At the time appellant and his counsel conferred and considered the entry of a plea of guilty, appellant had a criminal record including three prior felony convictions. One of the prior convictions had been reversed and was awaiting retrial, but the others remained unreversed and not under attack. Appellant’s counsel accordingly advised appellant that, because of the existence of prior convictions, there was a likelihood of appellant’s being prosecuted under 18 U.S.C.A. § 3575 as a “dangerous special offender.” It was anticipated that this exposure might be eliminated by a plea of guilty as, indeed, turned out to be the case. Three of appellant’s co-defendants were charged under 18 U.S.C.A. § 3575 and, following their pleas of not guilty, were convicted under that law.

Appellant now asserts that his prior felony convictions were subject to collateral attack; were voidable; and that his counsel, by failing to advise him that the prior convictions could not support a “dangerous special offender” conviction, caused appellant to tender a plea of guilty which was not intelligently made.

As stated above, appellant was not charged at any time under 18 U.S.C.A. § 3575. His attorney was not representing him in resisting any such charge.
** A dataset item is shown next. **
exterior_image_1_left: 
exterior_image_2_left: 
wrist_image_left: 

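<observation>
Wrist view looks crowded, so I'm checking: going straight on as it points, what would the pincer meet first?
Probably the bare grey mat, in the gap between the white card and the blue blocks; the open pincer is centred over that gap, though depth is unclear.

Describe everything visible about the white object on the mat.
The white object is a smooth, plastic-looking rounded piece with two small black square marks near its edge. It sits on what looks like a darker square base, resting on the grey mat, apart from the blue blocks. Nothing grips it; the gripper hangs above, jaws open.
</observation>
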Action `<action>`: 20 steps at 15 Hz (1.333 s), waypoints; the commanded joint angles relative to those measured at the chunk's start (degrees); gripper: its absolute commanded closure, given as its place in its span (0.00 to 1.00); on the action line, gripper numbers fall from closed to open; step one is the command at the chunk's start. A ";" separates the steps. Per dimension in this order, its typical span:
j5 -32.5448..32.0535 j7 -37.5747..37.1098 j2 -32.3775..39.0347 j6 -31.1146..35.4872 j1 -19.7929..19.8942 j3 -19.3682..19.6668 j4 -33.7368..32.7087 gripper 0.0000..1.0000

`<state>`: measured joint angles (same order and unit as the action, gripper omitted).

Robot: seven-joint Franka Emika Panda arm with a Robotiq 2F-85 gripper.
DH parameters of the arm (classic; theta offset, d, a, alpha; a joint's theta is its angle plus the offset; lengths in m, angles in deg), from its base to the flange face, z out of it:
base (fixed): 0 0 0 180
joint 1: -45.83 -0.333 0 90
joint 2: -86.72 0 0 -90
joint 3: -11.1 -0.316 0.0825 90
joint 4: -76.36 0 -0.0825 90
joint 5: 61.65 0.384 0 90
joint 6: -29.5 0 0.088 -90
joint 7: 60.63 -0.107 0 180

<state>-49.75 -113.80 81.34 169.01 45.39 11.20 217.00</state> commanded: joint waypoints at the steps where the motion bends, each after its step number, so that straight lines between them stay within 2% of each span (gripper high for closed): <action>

He was indicted only with violation of 18 U.S.C.A. § 1503, obstruction of justice. There is no contention that appellant’s attorney failed in any respect in the investigation of the facts and the law touching upon the issues made by the charge that was pending. Appellant’s complaint, in brief, is that his attorney was sufficiently alert to foresee that his client’s prior record might well bring forth another charge. He advised appellant of that foreseeable complication. Absent any contention to the contrary, such advice implies that, should an additional charge be brought, the attorney and his client would be obliged to prepare for defense against it.

The advice was well given. Appellant’s record clearly would have formed the basis for a charge under 18 U.S.C.A. § 3575. Nothing appears that would have put counsel upon inquiry notice of any defect in the prior convictions, and nothing was brought to his attention by his client or anyone else to that effect. The client was not called upon to plead to an 18 U.S.C.A. § 3575 charge; we are not called upon to define the advice called for before any such plea would have been intelligently made. The advice evidences good counselling. To have permitted his client to plead to the obstruction of justice charge without knowing that a charge of enhancement was lurking in the wings might have amounted to ineffectiveness.
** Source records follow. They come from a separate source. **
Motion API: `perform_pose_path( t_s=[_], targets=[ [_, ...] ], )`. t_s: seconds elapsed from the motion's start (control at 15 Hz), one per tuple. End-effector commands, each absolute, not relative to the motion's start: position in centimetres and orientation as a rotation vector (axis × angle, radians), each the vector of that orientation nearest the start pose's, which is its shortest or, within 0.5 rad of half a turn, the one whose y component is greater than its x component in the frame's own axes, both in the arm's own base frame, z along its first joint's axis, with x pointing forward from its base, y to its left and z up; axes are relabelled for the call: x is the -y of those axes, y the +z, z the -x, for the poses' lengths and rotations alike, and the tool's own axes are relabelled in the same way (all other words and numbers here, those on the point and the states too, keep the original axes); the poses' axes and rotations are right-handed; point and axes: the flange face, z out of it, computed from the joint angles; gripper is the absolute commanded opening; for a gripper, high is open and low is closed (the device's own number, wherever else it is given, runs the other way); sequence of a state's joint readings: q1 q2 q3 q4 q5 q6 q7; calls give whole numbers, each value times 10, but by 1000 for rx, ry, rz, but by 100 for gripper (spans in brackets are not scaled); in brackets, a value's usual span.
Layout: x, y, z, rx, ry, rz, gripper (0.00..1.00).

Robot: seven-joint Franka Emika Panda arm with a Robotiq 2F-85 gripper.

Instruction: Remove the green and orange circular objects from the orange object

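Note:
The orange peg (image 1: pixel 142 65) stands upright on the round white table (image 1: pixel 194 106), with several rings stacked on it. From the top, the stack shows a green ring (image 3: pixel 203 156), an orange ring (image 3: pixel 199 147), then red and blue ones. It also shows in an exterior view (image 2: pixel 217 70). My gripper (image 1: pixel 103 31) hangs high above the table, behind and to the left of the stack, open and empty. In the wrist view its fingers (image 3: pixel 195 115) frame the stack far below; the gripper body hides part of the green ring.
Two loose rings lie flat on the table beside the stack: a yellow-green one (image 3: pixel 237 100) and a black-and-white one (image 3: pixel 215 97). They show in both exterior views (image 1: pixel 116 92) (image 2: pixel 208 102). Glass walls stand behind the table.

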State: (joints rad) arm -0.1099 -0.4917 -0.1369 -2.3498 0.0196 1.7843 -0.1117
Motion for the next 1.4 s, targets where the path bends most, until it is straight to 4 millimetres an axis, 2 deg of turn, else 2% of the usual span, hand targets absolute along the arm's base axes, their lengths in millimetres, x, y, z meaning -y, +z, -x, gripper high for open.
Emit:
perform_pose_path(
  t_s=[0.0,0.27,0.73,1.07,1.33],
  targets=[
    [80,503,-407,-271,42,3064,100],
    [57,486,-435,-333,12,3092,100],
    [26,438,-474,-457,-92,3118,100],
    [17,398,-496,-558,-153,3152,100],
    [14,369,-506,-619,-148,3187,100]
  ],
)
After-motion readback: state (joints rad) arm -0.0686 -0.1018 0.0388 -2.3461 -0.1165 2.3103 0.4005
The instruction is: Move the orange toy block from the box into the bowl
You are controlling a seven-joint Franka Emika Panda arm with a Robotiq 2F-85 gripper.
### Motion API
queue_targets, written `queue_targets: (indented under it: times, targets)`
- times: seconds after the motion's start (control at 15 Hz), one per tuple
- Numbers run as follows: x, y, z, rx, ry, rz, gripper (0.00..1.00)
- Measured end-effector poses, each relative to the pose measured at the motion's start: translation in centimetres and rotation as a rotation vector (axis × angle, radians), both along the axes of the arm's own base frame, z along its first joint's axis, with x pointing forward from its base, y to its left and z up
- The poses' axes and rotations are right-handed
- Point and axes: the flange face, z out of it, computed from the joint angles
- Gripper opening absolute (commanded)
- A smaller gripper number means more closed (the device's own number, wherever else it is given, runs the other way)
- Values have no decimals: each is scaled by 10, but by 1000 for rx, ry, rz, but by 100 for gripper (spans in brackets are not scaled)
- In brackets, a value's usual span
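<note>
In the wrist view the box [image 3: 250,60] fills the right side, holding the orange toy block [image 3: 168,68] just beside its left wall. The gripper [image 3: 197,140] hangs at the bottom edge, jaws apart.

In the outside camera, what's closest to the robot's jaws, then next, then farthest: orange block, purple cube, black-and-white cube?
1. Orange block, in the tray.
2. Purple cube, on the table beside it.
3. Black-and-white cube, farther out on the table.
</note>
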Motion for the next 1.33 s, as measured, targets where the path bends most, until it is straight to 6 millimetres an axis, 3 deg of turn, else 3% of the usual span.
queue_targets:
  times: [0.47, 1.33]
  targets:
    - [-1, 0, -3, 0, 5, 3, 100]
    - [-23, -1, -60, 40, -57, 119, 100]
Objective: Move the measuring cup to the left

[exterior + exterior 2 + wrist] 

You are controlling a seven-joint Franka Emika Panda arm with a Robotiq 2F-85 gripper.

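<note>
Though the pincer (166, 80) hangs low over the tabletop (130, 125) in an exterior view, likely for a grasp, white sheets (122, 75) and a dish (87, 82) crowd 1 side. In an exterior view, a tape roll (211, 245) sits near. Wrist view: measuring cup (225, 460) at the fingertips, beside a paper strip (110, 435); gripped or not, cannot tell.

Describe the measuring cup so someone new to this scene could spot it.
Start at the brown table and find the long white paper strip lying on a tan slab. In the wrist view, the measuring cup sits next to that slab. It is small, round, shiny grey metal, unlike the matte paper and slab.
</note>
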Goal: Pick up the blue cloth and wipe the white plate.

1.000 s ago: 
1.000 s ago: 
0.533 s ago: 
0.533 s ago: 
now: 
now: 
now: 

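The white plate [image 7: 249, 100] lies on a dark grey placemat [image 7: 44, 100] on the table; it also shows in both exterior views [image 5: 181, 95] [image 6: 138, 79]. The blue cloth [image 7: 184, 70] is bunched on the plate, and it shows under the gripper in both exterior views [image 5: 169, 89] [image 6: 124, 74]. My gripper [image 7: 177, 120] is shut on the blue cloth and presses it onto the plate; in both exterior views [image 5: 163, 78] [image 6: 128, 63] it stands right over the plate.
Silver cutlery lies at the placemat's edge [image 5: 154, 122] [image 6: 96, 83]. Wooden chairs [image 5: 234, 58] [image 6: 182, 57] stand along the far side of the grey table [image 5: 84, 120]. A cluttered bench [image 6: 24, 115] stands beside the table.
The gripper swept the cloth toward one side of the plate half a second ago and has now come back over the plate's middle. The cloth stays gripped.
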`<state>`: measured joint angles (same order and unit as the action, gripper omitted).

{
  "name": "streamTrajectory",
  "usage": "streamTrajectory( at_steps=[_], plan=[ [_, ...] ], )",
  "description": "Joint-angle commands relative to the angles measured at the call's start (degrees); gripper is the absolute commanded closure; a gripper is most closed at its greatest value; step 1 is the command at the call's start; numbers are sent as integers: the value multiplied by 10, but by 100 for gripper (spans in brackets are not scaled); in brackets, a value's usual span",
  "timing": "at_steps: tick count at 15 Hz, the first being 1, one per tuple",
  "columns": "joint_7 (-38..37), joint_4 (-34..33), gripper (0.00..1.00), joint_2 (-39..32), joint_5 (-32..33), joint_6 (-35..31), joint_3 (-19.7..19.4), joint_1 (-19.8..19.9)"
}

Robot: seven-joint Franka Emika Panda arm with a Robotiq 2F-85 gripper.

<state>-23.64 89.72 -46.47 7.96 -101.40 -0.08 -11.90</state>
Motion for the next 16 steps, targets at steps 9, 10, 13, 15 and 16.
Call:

Certainly, it cannot be said that the advice of appellant’s counsel, even as now questioned, was not within the range of competence demanded of attorneys in criminal cases. McMann v. Richardson, 397 U.S. 759, 90 S.Ct. 1441, 25 L.Ed.2d 763 (1970); Tollett v. Henderson, 411 U.S. 258, 93 S.Ct. 1602, 36 L.Ed.2d 235 (1973). See North Carolina v. Alford, 400 U.S. 25, 91 S.Ct. 160, 27 L.Ed.2d 162 (1970); Johnson v. United States, 480 F.2d 142 (5th Cir. 1973).
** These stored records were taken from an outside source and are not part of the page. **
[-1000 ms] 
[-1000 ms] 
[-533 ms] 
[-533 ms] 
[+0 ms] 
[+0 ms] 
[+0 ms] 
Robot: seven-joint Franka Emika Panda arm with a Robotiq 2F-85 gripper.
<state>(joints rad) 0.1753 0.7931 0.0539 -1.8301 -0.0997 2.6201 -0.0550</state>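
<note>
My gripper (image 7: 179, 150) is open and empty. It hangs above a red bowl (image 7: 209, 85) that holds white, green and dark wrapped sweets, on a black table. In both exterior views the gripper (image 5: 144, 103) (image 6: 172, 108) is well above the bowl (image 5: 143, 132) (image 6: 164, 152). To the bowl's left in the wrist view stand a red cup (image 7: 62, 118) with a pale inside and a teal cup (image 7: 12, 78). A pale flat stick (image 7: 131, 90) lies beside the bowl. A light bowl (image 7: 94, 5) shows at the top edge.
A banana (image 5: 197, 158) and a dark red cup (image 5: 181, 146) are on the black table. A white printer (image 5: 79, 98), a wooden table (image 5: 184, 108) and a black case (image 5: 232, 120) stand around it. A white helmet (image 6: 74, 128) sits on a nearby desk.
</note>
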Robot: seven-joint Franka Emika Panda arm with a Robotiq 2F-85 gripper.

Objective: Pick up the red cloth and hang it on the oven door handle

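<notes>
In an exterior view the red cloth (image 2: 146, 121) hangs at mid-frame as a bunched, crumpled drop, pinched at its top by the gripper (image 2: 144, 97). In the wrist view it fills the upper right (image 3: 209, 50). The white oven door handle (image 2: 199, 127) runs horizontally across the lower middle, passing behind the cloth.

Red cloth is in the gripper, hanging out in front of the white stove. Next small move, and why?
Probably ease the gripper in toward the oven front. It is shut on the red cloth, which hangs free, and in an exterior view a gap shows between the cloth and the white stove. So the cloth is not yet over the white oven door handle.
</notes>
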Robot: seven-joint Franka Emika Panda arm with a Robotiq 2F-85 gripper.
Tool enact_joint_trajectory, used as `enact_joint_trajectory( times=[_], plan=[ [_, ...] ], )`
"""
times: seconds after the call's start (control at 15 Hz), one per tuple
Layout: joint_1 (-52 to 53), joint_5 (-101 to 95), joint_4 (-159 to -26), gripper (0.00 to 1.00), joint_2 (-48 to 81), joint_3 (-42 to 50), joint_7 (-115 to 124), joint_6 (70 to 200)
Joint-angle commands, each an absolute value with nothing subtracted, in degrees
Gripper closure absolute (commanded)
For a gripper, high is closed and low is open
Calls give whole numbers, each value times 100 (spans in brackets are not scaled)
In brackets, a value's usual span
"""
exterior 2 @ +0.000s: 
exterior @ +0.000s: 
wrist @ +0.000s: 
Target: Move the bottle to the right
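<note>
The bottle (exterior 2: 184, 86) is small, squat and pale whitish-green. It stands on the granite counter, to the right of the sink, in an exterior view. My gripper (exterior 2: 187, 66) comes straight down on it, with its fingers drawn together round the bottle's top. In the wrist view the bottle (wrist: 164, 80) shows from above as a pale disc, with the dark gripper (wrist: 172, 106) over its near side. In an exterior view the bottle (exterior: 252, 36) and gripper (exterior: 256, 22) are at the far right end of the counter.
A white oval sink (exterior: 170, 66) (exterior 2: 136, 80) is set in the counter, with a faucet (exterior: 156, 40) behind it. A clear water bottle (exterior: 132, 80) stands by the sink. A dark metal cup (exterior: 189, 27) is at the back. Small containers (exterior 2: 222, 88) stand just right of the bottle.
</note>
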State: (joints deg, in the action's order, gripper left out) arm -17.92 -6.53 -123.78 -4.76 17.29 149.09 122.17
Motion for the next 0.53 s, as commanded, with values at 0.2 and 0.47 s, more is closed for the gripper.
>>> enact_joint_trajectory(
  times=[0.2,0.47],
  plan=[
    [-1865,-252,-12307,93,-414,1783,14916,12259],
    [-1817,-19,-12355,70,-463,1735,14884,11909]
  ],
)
In light of the District Court’s having followed the procedure prescribed by the Court in Lipscomb v. Clark, 468 F.2d 1321 (5th Cir. 1972), we find the contention of appellant that the District Court improperly considered his prior convictions in passing sentence to be without merit.

Accordingly, the judgment of the District Court must be

AFFIRMED. 
      
      . There is, furthermore, no suggestion that counsel would have failed to provide vigorous and able representation in defense of his client had his client been charged in any other way.